**Exercise description**
Repeat only the lines running from the beginning of the material through the line that contains "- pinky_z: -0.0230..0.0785".

**Dataset section**
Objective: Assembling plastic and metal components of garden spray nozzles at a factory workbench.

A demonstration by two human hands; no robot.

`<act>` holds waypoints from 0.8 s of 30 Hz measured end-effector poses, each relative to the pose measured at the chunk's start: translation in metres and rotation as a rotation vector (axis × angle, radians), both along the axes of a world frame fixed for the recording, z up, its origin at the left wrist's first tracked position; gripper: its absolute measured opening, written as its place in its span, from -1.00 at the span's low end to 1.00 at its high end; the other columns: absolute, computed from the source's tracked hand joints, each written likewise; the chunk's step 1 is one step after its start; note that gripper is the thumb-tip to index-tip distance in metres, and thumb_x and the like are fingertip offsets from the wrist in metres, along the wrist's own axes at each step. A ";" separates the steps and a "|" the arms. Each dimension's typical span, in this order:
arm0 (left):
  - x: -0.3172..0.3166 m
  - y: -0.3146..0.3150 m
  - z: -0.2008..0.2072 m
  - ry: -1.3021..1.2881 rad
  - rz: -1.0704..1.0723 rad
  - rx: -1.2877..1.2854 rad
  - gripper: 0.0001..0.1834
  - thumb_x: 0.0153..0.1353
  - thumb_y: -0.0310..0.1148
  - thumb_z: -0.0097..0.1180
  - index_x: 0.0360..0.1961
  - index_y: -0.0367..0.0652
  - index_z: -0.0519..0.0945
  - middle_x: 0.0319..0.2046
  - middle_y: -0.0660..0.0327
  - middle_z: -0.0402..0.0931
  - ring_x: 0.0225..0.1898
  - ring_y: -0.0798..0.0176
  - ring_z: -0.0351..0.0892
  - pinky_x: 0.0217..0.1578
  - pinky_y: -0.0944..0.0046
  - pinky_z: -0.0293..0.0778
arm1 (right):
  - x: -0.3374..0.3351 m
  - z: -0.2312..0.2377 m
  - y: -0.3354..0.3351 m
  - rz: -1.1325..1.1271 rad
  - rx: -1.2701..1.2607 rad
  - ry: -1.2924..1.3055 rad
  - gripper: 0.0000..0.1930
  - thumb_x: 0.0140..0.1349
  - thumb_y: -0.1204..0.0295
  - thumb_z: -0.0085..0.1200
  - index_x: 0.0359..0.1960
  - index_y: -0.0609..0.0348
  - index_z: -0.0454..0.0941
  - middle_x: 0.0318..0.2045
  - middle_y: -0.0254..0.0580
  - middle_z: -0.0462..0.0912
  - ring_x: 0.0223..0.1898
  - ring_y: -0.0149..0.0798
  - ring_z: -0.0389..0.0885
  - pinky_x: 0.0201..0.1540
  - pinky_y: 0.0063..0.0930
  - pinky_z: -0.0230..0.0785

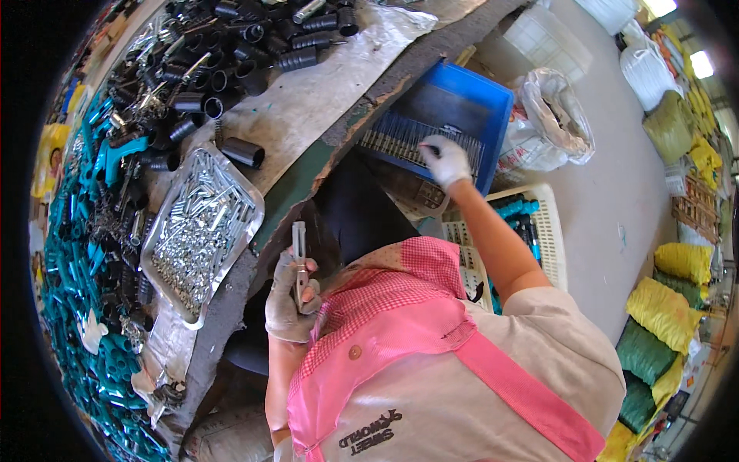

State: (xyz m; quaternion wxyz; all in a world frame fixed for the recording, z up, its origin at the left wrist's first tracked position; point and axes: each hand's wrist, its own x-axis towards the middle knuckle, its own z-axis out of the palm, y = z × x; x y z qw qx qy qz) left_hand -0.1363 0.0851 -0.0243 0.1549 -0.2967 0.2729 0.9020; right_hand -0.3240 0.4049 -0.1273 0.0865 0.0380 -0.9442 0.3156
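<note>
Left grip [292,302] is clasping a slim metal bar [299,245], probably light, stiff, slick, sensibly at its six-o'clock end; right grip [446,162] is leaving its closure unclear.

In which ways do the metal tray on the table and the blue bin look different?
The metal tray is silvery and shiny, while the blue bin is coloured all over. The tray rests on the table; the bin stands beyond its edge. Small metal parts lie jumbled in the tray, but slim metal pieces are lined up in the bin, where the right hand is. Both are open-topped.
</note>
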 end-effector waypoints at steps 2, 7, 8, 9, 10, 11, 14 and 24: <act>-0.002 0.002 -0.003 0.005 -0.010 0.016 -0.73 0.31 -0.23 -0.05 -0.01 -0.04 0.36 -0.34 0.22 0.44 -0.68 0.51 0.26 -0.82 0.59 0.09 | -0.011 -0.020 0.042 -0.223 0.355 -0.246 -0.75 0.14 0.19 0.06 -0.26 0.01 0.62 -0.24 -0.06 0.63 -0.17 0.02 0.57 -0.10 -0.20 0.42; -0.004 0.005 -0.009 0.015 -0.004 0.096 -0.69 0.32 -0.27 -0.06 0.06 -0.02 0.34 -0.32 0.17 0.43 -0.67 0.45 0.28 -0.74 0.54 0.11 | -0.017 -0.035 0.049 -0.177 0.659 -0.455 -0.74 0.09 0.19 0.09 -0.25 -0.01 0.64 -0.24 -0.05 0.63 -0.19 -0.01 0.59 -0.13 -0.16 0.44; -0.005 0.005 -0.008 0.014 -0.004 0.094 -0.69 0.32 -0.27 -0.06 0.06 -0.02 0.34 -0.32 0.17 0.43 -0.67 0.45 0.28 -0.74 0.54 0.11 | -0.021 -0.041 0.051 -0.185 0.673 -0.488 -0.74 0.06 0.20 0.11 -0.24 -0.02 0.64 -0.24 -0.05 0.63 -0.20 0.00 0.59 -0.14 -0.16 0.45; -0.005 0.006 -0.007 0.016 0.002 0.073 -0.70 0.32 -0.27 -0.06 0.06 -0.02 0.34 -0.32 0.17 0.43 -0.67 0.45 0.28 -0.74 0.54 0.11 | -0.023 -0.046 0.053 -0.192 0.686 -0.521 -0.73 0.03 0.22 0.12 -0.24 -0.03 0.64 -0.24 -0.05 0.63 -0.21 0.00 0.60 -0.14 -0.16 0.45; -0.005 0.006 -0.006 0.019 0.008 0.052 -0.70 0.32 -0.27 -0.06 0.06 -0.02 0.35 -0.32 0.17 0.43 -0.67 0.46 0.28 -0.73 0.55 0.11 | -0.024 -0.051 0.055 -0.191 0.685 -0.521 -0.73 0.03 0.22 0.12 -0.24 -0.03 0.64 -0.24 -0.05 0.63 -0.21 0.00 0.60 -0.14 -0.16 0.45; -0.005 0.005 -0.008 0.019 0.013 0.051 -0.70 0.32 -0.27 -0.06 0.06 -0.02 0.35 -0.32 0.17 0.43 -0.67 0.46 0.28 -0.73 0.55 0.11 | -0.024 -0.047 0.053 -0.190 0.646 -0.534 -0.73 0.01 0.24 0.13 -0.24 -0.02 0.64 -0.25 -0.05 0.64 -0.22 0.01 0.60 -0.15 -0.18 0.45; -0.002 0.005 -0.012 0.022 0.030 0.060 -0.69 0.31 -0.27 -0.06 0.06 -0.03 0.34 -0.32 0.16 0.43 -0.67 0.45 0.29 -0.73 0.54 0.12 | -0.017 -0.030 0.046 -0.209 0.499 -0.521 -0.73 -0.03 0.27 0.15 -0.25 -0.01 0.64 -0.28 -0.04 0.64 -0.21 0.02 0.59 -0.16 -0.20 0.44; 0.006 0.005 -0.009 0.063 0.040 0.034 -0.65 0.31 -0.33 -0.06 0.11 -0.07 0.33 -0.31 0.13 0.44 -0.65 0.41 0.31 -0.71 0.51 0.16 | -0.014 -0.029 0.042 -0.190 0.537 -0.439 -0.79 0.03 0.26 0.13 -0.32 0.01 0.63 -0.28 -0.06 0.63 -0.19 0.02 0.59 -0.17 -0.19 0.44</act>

**Solution for this problem**
Objective: Assembling plastic and metal components of garden spray nozzles at a factory workbench.

A demonstration by two human hands; no robot.

`<act>` holds waypoints from 0.8 s of 30 Hz measured end-effector poses, each relative to the pose measured at the chunk's start: translation in metres and rotation as a rotation vector (axis × angle, radians), both along the axes of a world frame fixed for the recording, z up, its origin at the left wrist's first tracked position; gripper: its absolute measured opening, written as its place in its span, from -1.00 at the span's low end to 1.00 at its high end; the other columns: absolute, computed from the source's tracked hand joints, each written likewise; the chunk's step 1 is one step after its start; note that gripper is the thumb-tip to index-tip distance in metres, and thumb_x and the like are fingertip offsets from the wrist in metres, along the wrist's own axes at each step. A ";" separates the steps and a "|" the arms. Each dimension's typical span, in this order:
arm0 (left):
  - x: -0.3172..0.3166 m
  - y: -0.3146..0.3150 m
  - z: -0.2008..0.2072 m
  - ry: -1.3021..1.2881 rad
  - rz: -1.0704..1.0723 rad
  - rx: -1.2877..1.2854 rad
  - gripper: 0.0001..0.1834
  - thumb_x: 0.0153..0.1353
  - thumb_y: -0.0310..0.1148
  - thumb_z: -0.0097..0.1180
  - index_x: 0.0360..0.1961
  - index_y: -0.0367..0.0652
  - index_z: -0.0519..0.0945
  - middle_x: 0.0319..0.2046
  - middle_y: -0.0660..0.0327
  - middle_z: -0.0402..0.0931
  - ring_x: 0.0225..0.1898
  - ring_y: -0.0798..0.0176
  - ring_z: -0.0351..0.0892
  - pinky_x: 0.0217..0.1578
  - pinky_y: -0.0944..0.0046
  - pinky_z: -0.0293..0.0778
arm1 (right):
  - x: -0.3374..0.3351 m
  - z: -0.2312..0.2377 m
  - y: -0.3354..0.3351 m
  - rz: -1.1325..1.1271 rad
  - rx: -1.2701..1.2607 rad
  - ry: -1.2924..1.3055 rad
  - gripper: 0.0000..0.1930
  - thumb_x: 0.0140..0.1349
  - thumb_y: -0.1204..0.0295
  - thumb_z: -0.0085..0.1200
  - index_x: 0.0359..0.1960
  - index_y: -0.0609..0.0348
  - index_z: -0.0454..0.0941
  - middle_x: 0.0318..0.2045
  - middle_y: -0.0254..0.0580
  - middle_z: -0.0462..0.0912
  - ring_x: 0.0223..0.1898
  - ring_y: -0.0149..0.0798
  - ring_z: -0.0389..0.0885
  - pinky_x: 0.0201..0.1540
  - pinky_y: 0.0063..0.0930
  - pinky_z: -0.0230..0.0785

The answer contains nothing further.